(Stored dataset items)
==*==

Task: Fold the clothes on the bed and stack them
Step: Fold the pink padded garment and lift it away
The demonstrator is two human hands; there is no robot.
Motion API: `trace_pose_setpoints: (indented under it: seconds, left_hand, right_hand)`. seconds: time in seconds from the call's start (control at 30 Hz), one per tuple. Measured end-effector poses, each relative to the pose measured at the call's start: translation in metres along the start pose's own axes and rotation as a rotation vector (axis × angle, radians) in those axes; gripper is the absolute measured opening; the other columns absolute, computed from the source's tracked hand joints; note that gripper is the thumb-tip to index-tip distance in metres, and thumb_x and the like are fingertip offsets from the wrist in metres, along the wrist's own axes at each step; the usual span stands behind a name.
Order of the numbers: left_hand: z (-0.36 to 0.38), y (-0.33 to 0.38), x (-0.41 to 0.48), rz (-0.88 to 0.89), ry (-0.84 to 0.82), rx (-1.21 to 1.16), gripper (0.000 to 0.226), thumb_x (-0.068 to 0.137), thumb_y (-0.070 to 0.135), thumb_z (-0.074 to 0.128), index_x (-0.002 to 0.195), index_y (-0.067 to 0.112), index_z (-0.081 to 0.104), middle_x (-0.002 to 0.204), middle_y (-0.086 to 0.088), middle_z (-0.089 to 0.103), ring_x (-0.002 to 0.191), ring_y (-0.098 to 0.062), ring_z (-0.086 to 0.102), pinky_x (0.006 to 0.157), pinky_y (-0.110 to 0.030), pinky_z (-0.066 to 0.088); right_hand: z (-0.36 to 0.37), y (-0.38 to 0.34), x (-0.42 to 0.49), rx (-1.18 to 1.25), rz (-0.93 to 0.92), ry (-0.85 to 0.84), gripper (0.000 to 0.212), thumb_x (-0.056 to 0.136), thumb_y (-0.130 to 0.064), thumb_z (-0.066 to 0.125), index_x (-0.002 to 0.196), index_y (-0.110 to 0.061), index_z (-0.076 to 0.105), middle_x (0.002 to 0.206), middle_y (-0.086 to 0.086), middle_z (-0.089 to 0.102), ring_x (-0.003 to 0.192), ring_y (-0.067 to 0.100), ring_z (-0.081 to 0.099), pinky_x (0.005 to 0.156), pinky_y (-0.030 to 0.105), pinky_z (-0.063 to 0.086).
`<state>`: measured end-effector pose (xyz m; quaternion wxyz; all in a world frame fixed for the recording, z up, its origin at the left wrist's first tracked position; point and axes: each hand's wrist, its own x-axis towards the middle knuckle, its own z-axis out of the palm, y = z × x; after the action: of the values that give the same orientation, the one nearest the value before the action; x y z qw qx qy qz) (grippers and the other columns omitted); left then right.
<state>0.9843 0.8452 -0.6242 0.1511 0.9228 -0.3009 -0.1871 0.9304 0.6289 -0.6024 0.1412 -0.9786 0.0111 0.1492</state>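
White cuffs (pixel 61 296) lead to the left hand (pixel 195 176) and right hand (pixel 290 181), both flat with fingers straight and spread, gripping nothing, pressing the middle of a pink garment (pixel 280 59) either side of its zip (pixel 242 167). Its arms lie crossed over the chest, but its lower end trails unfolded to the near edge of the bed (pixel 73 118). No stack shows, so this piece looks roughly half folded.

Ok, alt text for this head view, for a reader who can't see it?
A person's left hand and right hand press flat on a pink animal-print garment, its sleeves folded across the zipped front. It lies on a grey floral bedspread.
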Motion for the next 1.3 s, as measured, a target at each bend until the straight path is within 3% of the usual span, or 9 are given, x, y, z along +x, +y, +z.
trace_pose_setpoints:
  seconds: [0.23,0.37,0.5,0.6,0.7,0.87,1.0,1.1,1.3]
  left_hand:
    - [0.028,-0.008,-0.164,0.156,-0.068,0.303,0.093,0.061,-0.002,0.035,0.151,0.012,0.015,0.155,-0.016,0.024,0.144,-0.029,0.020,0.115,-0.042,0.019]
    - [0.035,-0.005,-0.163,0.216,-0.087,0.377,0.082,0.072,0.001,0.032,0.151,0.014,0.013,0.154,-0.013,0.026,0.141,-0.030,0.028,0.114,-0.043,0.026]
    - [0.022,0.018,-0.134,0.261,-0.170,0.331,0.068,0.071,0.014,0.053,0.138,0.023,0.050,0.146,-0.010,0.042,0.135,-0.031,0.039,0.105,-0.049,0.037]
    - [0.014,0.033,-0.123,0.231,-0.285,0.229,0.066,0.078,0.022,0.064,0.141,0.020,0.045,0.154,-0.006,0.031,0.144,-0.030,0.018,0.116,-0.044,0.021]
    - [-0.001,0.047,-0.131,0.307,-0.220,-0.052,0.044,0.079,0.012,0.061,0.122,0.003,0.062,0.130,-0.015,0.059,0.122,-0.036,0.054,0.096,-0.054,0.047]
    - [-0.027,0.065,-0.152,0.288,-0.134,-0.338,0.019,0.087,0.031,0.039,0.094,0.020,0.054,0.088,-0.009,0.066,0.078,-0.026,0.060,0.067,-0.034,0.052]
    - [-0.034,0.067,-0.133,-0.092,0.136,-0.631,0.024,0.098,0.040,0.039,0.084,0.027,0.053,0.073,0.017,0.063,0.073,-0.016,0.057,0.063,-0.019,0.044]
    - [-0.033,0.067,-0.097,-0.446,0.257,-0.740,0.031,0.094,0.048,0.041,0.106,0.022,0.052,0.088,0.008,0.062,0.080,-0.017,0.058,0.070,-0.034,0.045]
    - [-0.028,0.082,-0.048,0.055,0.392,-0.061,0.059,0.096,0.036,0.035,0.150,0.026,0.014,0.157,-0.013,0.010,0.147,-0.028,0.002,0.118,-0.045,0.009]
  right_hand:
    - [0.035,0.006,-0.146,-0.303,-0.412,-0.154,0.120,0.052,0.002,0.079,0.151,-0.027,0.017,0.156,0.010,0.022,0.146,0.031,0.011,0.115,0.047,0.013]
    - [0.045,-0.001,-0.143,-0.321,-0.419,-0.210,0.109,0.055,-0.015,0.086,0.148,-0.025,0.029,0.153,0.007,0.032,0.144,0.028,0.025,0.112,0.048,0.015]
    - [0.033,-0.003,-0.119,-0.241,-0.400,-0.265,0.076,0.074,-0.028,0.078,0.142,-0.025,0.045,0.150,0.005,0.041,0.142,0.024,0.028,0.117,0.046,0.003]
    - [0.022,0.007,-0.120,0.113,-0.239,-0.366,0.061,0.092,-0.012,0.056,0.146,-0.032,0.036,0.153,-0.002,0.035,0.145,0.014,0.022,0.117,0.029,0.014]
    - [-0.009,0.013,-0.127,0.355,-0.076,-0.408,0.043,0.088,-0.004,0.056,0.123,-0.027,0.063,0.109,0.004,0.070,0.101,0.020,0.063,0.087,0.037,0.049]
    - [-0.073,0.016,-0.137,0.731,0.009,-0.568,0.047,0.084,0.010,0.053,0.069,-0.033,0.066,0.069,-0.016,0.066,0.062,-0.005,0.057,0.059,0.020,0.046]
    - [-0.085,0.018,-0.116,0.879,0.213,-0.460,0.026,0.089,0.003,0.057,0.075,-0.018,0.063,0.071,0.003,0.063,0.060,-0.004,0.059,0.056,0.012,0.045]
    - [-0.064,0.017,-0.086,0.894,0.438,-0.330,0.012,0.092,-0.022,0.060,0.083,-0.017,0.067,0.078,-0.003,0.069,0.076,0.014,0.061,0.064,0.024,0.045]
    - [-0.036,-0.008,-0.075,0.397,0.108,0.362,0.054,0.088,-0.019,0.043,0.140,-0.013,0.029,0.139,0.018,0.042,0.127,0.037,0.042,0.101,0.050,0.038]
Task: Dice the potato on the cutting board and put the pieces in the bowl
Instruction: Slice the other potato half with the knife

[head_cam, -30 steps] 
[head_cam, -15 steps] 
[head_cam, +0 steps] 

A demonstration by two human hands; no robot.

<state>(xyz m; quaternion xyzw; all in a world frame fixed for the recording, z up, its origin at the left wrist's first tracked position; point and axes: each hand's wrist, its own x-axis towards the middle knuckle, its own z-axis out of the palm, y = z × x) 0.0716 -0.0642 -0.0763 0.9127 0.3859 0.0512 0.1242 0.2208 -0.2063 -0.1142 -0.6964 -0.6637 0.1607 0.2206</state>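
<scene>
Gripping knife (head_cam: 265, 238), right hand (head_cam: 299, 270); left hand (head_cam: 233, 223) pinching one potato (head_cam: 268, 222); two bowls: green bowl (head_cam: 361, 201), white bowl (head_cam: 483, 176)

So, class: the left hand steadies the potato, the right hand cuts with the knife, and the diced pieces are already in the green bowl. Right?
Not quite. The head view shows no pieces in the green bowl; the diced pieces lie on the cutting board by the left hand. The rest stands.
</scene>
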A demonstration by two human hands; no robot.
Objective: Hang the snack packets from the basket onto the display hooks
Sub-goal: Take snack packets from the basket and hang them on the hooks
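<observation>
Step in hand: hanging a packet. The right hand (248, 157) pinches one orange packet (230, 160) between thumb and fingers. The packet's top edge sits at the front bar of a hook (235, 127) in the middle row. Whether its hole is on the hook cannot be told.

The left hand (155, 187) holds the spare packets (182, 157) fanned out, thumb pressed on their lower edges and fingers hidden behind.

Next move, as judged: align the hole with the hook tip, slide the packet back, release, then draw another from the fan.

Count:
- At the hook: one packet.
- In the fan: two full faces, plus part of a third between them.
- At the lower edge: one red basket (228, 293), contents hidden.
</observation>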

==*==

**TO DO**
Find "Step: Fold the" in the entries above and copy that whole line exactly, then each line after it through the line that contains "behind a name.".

**EXERCISE ANSWER**
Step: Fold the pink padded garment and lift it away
The demonstrator is two human hands; there is no robot.
Motion API: `trace_pose_setpoints: (indented under it: seconds, left_hand, right_hand)`. seconds: time in seconds from the call's start (control at 30 Hz), one per tuple. Measured end-effector poses, each relative to the pose measured at the call's start: translation in metres along the start pose's own axes and rotation as a rotation vector (axis × angle, radians) in those axes; gripper is the absolute measured opening; the other columns absolute, computed from the source's tracked hand joints; note that gripper is the thumb-tip to index-tip distance in metres, and thumb_x and the like are fingertip offsets from the wrist in metres, along the wrist's own axes at each step; the usual span stands behind a name.

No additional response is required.